Close Table of ContentsGuide Contents

Close Table of Contents

Backup and Recovery

Last updated Mar 28, 2003.

If you’re looking for more up-to-date information on this topic, please visit our SQL Server article, podcast, and store pages.

It usually only takes one bad experience with a database to make you realize the importance of backups and recovery. In my case I was the Database Administrator for a small development firm, and I also wrote the system installation and upgrade code. One of the clients of the software experienced a physical problem with an upgrade, and contrary to instructions stopped the process mid-stride. The administrator tried (once again, against the instructions in the application documentation) to re-start the upgrade after the failed attempt, not once, but three times. This of course left the system in a wholly unusable state, and they contacted us.

As part of the instructions I had written that the administrator should take a complete system backup before attempting the upgrade, which is a practice you should follow even without direct instruction. But the administrator didn't do that.

The unfortunate part of the whole situation is that after a lot of finger pointing they finally agreed to rebuild their system and restore the database from the last backup. But when they tried that, the DBA found a problem with their tape drive, and even after replacing it they found the last six months of backups were not valid. The company suffered huge financial problems, the DBA and the Administrator lost their jobs, and I changed my installation and upgrade code to automatically take a backup whether the administrator checked off that it had been done or not.
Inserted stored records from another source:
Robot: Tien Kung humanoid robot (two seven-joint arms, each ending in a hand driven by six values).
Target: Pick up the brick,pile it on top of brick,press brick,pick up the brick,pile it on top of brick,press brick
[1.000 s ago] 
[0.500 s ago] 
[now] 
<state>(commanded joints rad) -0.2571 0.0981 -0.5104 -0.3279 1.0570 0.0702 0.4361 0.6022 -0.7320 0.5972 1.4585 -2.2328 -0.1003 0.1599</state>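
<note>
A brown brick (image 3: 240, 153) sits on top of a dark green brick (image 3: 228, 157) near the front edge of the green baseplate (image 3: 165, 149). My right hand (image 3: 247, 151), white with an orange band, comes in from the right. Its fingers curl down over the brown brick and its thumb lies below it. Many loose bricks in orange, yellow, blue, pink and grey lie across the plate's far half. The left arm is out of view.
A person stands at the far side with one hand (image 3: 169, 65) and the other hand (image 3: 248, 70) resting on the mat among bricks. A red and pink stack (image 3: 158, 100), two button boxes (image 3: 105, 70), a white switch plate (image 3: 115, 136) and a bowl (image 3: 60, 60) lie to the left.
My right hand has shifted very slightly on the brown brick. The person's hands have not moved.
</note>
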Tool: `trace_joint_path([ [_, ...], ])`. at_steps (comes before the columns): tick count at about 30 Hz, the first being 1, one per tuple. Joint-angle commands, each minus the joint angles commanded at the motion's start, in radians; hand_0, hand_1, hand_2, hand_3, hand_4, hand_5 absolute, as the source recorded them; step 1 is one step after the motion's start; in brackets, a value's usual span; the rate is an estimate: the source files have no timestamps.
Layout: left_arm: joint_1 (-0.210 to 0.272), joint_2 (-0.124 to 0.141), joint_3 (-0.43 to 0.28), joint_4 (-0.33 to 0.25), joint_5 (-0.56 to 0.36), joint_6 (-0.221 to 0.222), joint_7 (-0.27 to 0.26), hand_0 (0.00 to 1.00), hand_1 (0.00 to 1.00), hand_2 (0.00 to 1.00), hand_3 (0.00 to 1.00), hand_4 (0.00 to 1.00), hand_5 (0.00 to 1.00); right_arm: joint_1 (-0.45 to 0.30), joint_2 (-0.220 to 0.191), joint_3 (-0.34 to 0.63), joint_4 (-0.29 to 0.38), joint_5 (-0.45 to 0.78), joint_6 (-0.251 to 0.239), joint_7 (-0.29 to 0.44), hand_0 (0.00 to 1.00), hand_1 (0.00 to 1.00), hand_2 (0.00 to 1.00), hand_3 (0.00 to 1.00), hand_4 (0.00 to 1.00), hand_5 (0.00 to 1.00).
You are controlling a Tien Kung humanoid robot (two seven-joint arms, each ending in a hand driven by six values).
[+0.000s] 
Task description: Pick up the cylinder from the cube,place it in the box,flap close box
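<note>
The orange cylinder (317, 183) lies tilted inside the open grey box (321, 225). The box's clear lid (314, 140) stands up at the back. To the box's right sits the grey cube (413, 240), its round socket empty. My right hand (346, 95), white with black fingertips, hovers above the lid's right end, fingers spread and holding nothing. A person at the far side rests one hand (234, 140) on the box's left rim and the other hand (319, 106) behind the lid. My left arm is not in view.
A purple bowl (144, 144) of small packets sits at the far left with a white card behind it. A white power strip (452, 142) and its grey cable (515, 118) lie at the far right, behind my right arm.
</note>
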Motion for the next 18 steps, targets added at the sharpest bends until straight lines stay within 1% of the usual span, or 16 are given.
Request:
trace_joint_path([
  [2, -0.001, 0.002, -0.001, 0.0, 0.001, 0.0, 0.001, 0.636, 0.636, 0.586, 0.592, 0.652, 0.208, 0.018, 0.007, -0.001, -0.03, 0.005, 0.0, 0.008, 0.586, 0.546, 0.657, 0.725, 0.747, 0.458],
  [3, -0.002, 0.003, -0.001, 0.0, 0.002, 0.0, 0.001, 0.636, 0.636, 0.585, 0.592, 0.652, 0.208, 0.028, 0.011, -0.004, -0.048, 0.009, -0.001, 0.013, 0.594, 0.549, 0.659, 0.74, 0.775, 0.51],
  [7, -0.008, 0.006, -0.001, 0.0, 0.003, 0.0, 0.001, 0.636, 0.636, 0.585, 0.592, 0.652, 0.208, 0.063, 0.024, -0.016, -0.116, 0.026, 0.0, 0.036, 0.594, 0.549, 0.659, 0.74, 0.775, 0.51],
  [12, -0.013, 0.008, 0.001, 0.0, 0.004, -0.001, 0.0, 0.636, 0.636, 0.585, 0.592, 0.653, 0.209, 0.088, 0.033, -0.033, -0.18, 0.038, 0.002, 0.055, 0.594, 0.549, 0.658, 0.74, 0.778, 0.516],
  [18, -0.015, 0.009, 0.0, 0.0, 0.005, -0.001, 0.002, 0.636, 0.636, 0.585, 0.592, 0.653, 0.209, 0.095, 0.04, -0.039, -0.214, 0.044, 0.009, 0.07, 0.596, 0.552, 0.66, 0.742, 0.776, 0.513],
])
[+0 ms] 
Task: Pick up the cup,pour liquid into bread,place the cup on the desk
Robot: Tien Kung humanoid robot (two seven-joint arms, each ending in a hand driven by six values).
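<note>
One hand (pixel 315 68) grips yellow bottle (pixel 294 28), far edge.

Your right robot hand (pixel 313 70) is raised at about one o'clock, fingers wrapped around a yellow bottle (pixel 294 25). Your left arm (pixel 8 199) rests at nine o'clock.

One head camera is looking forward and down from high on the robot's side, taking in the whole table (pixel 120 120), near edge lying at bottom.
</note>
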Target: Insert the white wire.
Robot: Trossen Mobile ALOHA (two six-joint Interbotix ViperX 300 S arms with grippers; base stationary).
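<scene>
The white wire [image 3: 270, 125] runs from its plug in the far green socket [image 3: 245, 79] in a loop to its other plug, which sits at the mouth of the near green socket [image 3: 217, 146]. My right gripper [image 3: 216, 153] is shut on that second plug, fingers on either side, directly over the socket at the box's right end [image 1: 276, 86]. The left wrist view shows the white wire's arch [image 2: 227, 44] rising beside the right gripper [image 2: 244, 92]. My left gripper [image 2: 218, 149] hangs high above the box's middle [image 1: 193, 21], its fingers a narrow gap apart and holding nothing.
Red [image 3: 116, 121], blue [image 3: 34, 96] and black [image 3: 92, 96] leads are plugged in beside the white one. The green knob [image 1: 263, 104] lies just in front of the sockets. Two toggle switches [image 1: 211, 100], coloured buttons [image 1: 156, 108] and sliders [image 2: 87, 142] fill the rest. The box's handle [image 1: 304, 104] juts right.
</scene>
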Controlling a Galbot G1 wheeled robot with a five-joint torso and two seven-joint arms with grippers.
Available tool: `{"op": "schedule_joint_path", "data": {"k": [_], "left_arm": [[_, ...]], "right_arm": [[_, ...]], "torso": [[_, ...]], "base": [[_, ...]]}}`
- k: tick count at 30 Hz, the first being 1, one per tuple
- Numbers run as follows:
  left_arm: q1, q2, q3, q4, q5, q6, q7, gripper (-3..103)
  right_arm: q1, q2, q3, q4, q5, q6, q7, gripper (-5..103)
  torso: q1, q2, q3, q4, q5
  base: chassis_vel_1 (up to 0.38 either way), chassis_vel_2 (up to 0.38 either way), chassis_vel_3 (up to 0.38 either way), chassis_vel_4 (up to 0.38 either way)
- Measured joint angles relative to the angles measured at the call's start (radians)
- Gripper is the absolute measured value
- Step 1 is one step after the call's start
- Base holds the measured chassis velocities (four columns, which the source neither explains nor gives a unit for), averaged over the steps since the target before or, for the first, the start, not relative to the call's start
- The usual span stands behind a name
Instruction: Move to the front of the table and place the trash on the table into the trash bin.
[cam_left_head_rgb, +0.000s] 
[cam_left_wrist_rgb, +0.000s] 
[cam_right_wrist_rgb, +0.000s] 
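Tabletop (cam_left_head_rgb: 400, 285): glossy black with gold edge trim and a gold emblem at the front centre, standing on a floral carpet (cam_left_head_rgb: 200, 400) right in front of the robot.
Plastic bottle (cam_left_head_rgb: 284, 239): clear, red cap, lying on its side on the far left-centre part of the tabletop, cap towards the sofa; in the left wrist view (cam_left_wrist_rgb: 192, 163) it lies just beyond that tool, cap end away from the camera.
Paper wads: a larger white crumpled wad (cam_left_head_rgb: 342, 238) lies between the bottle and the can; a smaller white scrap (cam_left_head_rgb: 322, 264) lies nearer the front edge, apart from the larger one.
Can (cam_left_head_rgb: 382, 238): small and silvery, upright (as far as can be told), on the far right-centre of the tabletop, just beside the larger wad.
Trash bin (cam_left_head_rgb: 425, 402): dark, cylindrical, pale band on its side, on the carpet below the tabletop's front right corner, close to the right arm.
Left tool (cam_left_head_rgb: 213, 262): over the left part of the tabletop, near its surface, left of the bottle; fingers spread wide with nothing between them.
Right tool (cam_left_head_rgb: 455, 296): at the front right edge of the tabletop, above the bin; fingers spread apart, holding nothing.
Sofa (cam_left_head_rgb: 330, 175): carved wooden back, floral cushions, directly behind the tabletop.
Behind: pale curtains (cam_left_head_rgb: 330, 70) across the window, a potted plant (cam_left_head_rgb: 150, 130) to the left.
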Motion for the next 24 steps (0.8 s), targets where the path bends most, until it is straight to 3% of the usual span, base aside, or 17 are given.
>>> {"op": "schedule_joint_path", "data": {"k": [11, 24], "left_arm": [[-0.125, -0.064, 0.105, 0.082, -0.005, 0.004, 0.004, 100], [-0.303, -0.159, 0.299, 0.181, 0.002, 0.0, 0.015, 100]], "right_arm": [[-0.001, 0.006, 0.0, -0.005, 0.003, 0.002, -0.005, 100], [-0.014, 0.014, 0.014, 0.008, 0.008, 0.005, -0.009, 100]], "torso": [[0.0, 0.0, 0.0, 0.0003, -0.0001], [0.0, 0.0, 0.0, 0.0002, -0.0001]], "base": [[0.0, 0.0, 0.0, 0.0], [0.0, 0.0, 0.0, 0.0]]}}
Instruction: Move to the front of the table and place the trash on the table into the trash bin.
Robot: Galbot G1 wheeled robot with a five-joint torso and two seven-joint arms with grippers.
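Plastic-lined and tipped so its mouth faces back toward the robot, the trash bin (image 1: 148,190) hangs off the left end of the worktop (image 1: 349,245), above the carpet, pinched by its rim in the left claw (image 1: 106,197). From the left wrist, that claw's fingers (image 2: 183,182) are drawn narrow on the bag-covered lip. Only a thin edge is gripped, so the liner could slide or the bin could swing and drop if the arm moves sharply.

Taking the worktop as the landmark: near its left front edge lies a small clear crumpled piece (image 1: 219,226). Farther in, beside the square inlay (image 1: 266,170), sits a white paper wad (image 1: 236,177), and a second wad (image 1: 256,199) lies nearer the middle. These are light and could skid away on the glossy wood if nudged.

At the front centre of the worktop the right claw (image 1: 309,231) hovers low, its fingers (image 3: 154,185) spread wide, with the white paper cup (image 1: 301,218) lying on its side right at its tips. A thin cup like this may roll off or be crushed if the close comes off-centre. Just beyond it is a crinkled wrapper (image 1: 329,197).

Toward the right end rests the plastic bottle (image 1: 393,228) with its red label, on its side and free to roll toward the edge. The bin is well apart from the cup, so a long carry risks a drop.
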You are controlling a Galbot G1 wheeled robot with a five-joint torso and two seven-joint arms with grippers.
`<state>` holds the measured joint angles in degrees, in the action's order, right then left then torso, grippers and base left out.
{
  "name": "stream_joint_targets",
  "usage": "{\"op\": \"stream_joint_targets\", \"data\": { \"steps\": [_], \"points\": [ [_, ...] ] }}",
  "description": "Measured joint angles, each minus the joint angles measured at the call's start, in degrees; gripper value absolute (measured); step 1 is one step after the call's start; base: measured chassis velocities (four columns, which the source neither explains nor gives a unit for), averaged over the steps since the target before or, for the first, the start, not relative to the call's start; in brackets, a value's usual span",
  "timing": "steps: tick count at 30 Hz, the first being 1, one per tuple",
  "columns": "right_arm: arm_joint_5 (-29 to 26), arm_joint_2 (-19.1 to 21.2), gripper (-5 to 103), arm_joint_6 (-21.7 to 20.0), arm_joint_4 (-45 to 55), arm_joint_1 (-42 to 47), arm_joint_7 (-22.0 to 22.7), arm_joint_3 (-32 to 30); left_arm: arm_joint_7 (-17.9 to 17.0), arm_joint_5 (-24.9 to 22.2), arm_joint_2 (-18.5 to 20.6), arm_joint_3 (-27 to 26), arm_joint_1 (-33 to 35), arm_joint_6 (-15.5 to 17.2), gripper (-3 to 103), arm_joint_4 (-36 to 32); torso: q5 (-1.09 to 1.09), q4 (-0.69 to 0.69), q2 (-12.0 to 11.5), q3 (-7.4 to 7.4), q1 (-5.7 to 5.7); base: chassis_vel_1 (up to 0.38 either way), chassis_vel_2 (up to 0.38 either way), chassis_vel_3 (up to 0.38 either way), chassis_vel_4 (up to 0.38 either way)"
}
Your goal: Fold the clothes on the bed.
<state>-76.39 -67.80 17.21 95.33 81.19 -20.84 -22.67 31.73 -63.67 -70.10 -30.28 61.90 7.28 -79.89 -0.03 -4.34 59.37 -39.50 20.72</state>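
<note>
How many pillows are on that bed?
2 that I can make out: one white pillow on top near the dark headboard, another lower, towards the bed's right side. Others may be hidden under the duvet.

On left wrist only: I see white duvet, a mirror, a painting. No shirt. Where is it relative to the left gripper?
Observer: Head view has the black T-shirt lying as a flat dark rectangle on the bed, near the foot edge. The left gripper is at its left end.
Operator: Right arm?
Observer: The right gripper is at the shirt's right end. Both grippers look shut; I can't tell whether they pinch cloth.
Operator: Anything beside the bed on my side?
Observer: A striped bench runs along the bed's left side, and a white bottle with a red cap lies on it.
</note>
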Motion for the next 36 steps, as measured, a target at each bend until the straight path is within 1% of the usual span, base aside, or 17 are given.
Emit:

In this tutorial I'll explain how backups and restores work, and in others I'll explain the strategies you can use to implement these two commands. A good backup and recovery strategy is one of the first things you should work on in any DBA role.

Database Physical Architecture

Before I cover the details of backup and recovery, you need a little background information on how SQL Server databases work. I’ve covered this material in other articles, but it’s worth noting here again.

Logs and Files

SQL Server is made up of two basic components. The first component is the file set that SQL Server uses. The second is the software engine and tools used to control those files.

The files are broken down further into two camps. The first camp is the set of database files. There can be more than one database file, used for performance, size or safety reasons. They normally end up with an extension of .mdf.

The second camp is the set of transaction log files. And just what is a transaction log? Whenever a user writes or edits data, SQL Server first records the change in a sequential fashion in a special file, called the transaction log. This data is then written to the database file or files by another process.

Why all this writing and re-writing? It has to do with safety. The most important thing a database server does is guarantee the integrity of the database. If data were written directly to the database, an error could cause the entire file to become corrupt. The transaction log provides an "airlock" to make sure the data is kept clean in the database files.

Another benefit in using a transaction logs involves performance. If you physically separate the drive where the log files are stored from the database file drive, then the data being written doesn’t slow down the data being read.

Yet another benefit in using a transaction log is that you have a record of each transaction. As the data is written to the database files, a "recovery model" setting determines when the data is erased from the transaction log file. (I’ll explain those models a little later.) If the log files are kept intact, just having the last backup and the transaction log can help you recover the database to current data. Think about it: the backup has the data from the database files, and the transaction log has the changes since that time. Keep those things safe, and you can recover the data even if you lose the disk on which the database files are stored.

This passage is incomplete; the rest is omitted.